PROBLEM
Scan the material for the word "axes" and copy each line where it occurs.

RECORDED DATA
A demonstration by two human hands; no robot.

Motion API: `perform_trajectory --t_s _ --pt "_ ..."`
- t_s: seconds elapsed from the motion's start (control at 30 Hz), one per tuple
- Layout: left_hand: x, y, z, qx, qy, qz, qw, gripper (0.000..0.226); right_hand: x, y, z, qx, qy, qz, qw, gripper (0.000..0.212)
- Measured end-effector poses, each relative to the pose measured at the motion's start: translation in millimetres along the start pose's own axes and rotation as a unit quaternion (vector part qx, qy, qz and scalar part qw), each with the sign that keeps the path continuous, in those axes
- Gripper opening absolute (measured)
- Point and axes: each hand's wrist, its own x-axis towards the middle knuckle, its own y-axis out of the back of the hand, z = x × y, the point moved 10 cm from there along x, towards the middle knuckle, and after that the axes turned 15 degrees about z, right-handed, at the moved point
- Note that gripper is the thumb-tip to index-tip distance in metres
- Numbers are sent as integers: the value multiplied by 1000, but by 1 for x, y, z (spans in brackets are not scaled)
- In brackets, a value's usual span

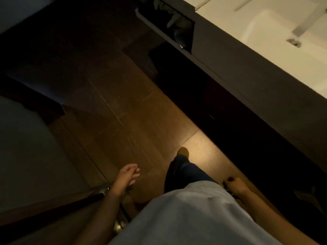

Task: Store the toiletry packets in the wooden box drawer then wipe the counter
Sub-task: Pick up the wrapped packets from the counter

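Dim, tilted view looking down. Largest item: brown tiled floor (123, 106), filling the centre of the frame. Next: one pale table (265, 38) with a basin, running diagonally across the upper right, its dark front panel below it. One open drawer (155, 27) at upper centre, projecting from that front; contents dark and indistinct, and whether this is the wooden box drawer cannot be told. Toiletry packets: none identifiable in view, count zero visible. One person, light shirt, dark trousers, one shoe (183, 151) visible at lower centre. Two hands: left hand (128, 175) at lower centre-left, fingers loose and apart, empty. Right hand (233, 185) at lower right, curled closed around something small and dark; what it is cannot be told. Judgement: step in hand is an approach along the table, neither storing nor wiping under way. Next move calls for reaching the table and locating the packets and box.
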Motion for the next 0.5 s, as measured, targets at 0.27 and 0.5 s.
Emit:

TASK RESULT
- Measured end-effector poses, each relative to the pose measured at the motion's start: translation in millimetres along the start pose's own axes and rotation as a unit quaternion (vector part qx, qy, qz and scalar part qw), each with the sign that keeps the path continuous, in those axes
- Point and axes: each hand's wrist, its own x-axis towards the middle knuckle, its own y-axis out of the back of the hand, z = x × y, the point moved 10 cm from there along x, towards the middle knuckle, and after that the axes turned 15 degrees about z, right-handed, at the moved point

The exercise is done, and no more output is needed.